Type two collagen, which is found in the joints, is brought to you by the chicken. It’s just a beautiful example. I would rather somebody take a bovine, that’s a type one and three than nothing. But I’d also rather you drink chicken bone broth to get type two collagen or to get it from the eggshells, type 10 collagen or type five, which is found in the placenta.

It’s pretty important and that’s why we created a multi-source because we wanted to make the most complete product we could, as opposed to just saying, collagen, we’re just going to use whatever cow skin today.

Landon Eckles: I love that. I’m actually on your website right now and I’m just clicking through because it’s really interesting.

I didn’t even know there were different types of collagen. That’s how uneducated I am. But I’m sitting here reading through it. I love how, right on your website, you’ve got type one collagen. You say that. This is the most common type of collagen, makes up 90% of our hair, skin, nails, organs, bones, and ligaments.

You go through 2, 3, 4, 5, 10. It’s really cool how you guys are not just trying to sell products, but you’re really educating the consumer on what collagen is and even the different types and where it comes from. It’s funny, a lot of the customer service emails we get from people, of course most of them are related to our product, but every now and then we’ll get one that’s just a general question, and we answer it. That’s awesome. We’re just trying to help people on their health journey.

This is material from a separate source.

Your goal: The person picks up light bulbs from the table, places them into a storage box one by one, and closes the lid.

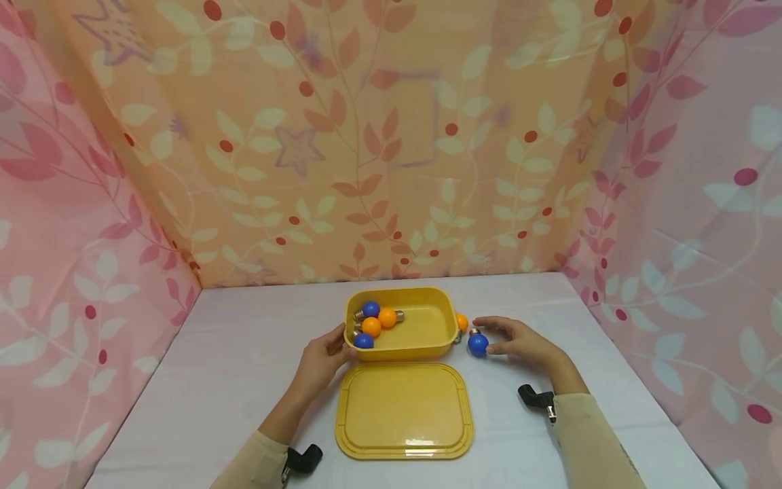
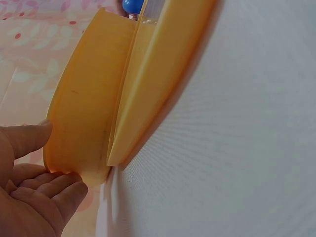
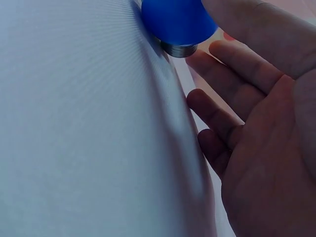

If that means that you’re going to take our product, great. If it means you’re not, no problem. Because we use bone broth as an ingredient in our product, in order to give type two collagen from chicken, we use chicken bone broth.

We don’t just grind up chicken bones. We want to use the broth so that way we’re getting cartilage and tendons and ligaments and some the joint material, that are called glycosaminoglycans and proteoglycans and glucosamine.

Hopefully I didn’t lose people, but just remember joint luing material.

That’s we’re using bone broth. However, bone broth has histamines in it. There’s a small group that cannot tolerate histamines into their diet whatsoever because their guts are just inflamed right now. We have no problem telling that customer that our product’s not for you.

Go buy Dave Asprey’s brand Bulletproof, which is just bovine from a grass-fed cow, and take that instead. We probably say that once a week, which it’s wild to me that we give business away, but we do it because we’re just trying to improve.

Landon Eckles: You’re authentic and transparent and you know that’s going to win more guests than you turn away by a wide margin. We try to operate our business in the same way. Respect to you on that for sure.

Kat Eckles: I know your products are essentially protein. I think they have somewhere from seven to 10 grams of protein in a supplement. How does this differ from maybe someone’s traditional whey protein or hemp protein that they might be used to taking?

How Collagen Differs From Hemp Or Whey Protein

Charles Bales: It’s such a great question, and the short answer is they start completely different processes in the body. If you have a hemp protein, a whey protein, or just a boneless skinless chicken breast muscle protein, your body sees that and it’s going to go fix and repair muscle tissue.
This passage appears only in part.